### Required work
From first line to last, transcribe the listing exactly and skip any image.

### Dataset excerpt
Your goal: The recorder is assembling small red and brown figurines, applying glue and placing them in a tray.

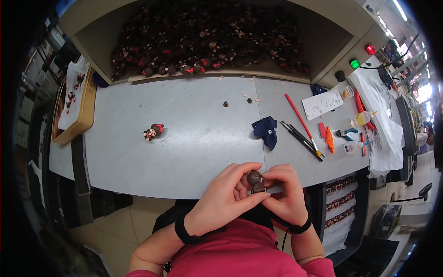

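Observation:
Close to the table's front edge, my left hand [230, 187] and my right hand [284, 187] are both closed on one small dark brown figurine [255, 179]. It has a round head above a smaller body, and fingertips pinch it from both sides. Farther left on the grey table [184, 138] lies a similar brown figurine [153, 132] with a red bow and a pale face. A crumpled dark blue cloth [266, 133] sits just beyond my hands. Two tiny dark bits, one of them a small lump [225, 104], lie farther back.
An open cabinet [332, 51] heaped with brown figurines [207, 46] stands at the back. Right of the cloth are a red pencil-like stick [297, 113], brushes [302, 141], a white block [321, 105], pliers [346, 134] and small bottles [353, 147]. A tan box [87, 108] stands left; a figurine tray [340, 207] sits lower right.

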`<action>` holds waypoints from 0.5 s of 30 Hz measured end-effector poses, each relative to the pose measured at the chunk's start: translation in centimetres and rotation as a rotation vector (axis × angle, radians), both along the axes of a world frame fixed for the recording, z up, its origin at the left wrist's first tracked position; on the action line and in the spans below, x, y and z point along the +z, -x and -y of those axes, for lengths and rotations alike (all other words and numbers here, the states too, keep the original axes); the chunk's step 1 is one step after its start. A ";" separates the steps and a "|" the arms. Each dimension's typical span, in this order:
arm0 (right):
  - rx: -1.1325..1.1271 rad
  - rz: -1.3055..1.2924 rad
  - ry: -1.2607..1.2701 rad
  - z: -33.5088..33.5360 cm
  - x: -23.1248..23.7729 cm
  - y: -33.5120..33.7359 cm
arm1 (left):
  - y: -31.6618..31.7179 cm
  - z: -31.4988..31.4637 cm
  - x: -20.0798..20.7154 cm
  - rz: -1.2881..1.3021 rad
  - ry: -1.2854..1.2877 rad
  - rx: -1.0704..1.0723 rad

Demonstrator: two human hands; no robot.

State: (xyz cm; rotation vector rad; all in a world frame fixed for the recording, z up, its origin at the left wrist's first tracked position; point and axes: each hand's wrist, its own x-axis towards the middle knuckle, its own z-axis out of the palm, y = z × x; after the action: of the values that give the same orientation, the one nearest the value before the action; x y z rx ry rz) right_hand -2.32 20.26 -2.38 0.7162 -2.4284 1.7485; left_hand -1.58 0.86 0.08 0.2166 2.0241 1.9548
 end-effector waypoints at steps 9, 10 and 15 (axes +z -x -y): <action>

### Result
Your goal: The recorder is assembling small red and brown figurines, applying glue and placing them in a tray.


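Observation:
Close to the table's front edge, my left hand [230, 187] and my right hand [284, 187] are both closed on one small dark brown figurine [255, 179]. It has a round head above a smaller body, and fingertips pinch it from both sides. Farther left on the grey table [184, 138] lies a similar brown figurine [153, 132] with a red bow and a pale face. A crumpled dark blue cloth [266, 133] sits just beyond my hands. Two tiny dark bits, one of them a small lump [225, 104], lie farther back.
An open cabinet [332, 51] heaped with brown figurines [207, 46] stands at the back. Right of the cloth are a red pencil-like stick [297, 113], brushes [302, 141], a white block [321, 105], pliers [346, 134] and small bottles [353, 147]. A tan box [87, 108] stands left; a figurine tray [340, 207] sits lower right.
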
`<action>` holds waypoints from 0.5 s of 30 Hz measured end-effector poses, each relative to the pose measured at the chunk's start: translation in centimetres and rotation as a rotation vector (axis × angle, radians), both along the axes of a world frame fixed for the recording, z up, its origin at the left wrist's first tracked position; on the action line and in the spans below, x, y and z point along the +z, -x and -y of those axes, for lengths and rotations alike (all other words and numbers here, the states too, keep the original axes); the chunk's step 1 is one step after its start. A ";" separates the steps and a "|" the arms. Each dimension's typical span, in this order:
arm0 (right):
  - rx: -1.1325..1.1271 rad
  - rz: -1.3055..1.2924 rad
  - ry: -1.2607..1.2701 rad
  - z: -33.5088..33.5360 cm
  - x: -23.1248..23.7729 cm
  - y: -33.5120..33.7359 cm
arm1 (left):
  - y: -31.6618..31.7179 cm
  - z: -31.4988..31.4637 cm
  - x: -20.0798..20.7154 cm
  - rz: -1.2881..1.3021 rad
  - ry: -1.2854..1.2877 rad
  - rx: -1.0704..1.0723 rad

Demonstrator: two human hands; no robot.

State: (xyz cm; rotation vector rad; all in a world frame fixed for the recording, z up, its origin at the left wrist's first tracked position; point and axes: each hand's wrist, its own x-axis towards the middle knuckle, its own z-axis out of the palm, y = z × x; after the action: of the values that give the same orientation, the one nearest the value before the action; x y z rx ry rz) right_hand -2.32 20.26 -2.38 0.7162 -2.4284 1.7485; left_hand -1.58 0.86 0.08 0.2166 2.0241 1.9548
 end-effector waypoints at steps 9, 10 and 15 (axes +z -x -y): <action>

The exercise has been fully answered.